Dijelaskan lebih lanjut oleh Foojan Zeine, PsyD, seorang terapis pernikahan dan keluarga di California, Amerika Serikat, bahwa pelaku perselingkuhan biasanya membutuhkan semacam perubahan yang “menarik” guna membangkitkan semangatnya dalam menjalin suatu hubungan.
Inilah yang kemudian membuatnya merasa seolah tertantang untuk melakukan hal yang tanpa sadar dapat mengkhianati pasangannya.
Mitos 3: Pelaku perselingkuhan tidak bisa berubah
Kata siapa? Setiap orang berkesempatan untuk menyadari dan mengubah kesalahannya, termasuk bagi si pelaku perselingkuhan. Jika ia mau berubah, berjanji, dan berusaha untuk tidak mengulangi kesalahannya, tentu masih ada peluang besar baginya untuk berubah ke “jalan yang lurus”.
Selingkuh sebenarnya bukanlah “jawaban pasti”, melainkan “pilihan” yang masih bisa diabaikan. Bagi Anda yang pernah atau sering selingkuh dari pasangan, mencari tahu akar permasalahan dan mengendalikan sikap merupakan salah satu kunci penting untuk tidak mengulangi kesalahan di masa lalu.
Mitos 4: Sulit percaya kembali pada pasangan setelah diselingkuhi
Perasaan sedih dan kecewa yang mendalam setelah mengetahui kebohongan besar pasangan di belakang Anda, tentu bisa meruntuhkan kepercayaan yang telah dibangun sekian lama. Sudah ditebak, Anda mungkin lebih memilih untuk berpisah dan membiarkan pasangan hidup bahagia bersama selingkuhannya.

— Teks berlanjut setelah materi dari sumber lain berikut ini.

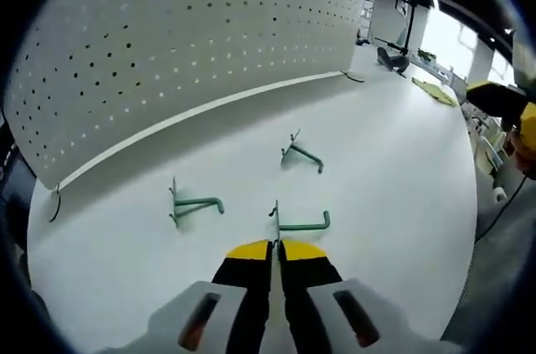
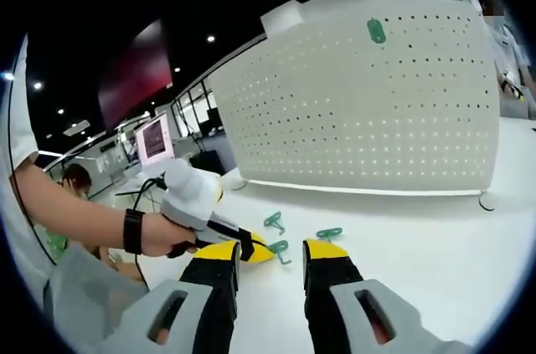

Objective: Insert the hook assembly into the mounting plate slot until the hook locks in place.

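On table (image 1: 402, 161) — nearest hook (image 1: 299, 222) just beyond clenched left tongs (image 1: 275, 247); right tongs (image 2: 272, 252) released.

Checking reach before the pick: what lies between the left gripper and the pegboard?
In the left gripper view, three green hooks lie on the white table between the shut left gripper and the pegboard.
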`<state>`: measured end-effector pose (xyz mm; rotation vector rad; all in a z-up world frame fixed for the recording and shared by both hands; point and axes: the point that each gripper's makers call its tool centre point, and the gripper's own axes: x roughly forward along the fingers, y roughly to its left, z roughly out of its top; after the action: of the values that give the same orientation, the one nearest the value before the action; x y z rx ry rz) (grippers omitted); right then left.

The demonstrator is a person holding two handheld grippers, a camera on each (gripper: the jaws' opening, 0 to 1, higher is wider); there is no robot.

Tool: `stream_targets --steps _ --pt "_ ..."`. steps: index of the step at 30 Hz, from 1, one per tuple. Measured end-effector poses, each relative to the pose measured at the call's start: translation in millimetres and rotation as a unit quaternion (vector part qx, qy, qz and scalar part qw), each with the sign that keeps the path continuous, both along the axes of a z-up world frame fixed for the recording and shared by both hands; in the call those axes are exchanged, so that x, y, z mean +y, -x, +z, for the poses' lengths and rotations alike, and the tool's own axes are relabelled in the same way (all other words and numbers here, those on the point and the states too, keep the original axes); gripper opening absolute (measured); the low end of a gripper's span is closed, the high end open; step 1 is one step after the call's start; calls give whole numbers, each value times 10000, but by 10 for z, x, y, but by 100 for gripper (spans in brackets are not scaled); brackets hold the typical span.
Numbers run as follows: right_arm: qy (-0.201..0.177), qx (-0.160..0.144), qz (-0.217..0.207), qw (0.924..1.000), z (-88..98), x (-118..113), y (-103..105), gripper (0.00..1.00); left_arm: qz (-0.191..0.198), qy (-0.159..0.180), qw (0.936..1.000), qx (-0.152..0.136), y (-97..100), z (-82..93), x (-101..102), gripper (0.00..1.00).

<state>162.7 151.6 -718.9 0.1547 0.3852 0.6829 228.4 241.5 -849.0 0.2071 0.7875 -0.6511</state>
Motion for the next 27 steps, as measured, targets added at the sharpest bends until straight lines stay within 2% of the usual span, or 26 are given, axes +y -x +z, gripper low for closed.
stream_targets --steps 6,27 --pt "9 -20 46 10000 19 28 4 30 -19 84 10000 -14 22 59 -10 4" --pt "-78 -88 197 9997 103 142 59 30 85 565 9977 -370 158 451 -69 4"
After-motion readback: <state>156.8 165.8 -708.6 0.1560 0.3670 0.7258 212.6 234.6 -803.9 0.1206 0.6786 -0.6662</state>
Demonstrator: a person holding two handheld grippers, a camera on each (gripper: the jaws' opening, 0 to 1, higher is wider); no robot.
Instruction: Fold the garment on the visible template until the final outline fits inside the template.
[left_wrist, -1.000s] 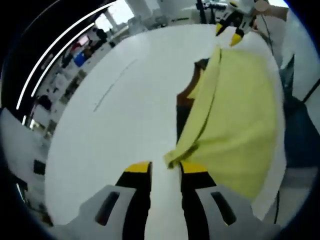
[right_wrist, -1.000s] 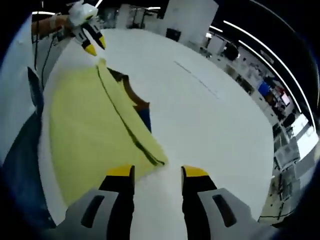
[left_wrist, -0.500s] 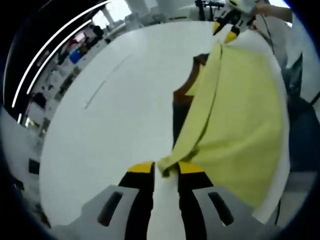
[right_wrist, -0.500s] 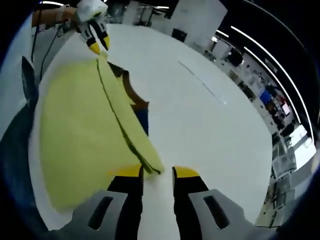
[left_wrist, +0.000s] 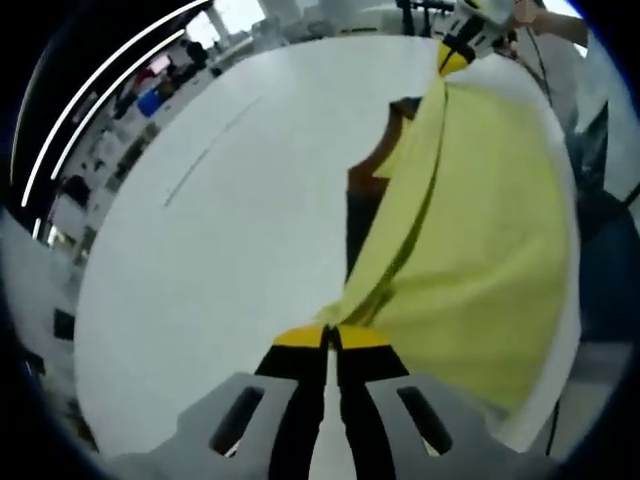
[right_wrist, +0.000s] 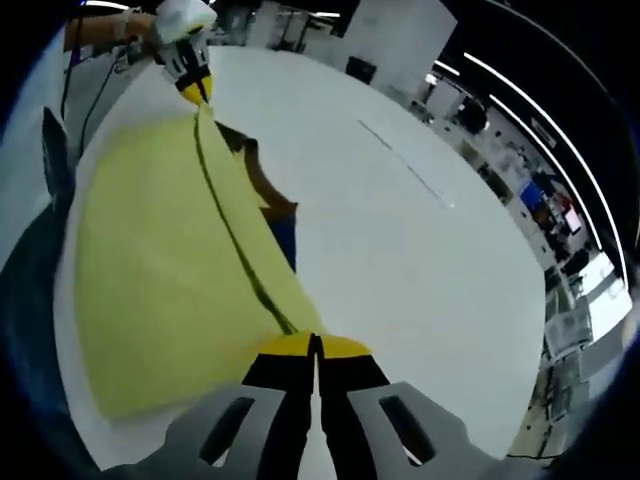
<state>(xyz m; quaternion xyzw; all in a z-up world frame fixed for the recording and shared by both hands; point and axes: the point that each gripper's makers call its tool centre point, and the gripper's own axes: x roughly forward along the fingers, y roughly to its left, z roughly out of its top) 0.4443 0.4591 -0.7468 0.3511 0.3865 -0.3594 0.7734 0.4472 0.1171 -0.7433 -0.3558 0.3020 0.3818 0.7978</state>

Namun, tidak sedikit pula korban perselingkuhan yang bisa kembali percaya pada pasangan, meski pernah menelan pahitnya kenyataan diselingkuhi. Jangan keburu menyimpulkan, “Ah, mungkin dianya aja yang bodoh, sudah tau diselingkuhi, kok, masih mau percaya lagi?”, dan serentetan ocehan nyinyir lainnya.
Di balik itu semua, pasti ada pertimbangan matang sampai akhirnya Anda bisa kembali percaya dan membuka hati untuk memaafkan kesalahan pasangan. Sebab terkadang, proses pemulihan diri bisa membangun hubungan baru yang malah makin harmonis setelah diselingkuhi.
Mitos 5: Setelah diselingkuhi, pasti berpisah
Kebanyakan kasus perselingkuhan biasanya akan berakhir pada perpisahan. Akan tetapi, ternyata mitos tentang perselingkuhan yang satu ini tidak sepenuhnya benar, lho. Sama seperti ujian hidup, perselingkuhan bisa merubah hubungan ke arah yang lebih baik atau lebih buruk, tergantung dari bagaimana Anda dan pasangan menyikapinya.
Ya, perselingkuhan bukanlah akhir dari segala. Bahkan, bisa saja menciptakan hubungan baru yang jauh lebih baik daripada sebelumnya.
Saling terbuka dan sama-sama mengutarakan unek-unek yang mungkin belum tersampaikan selama ini, sampai akhirnya mungkin menjadi alasan perselingkuhan, dapat membuat Anda berdua lebih mengerti kekurangan satu sama lain.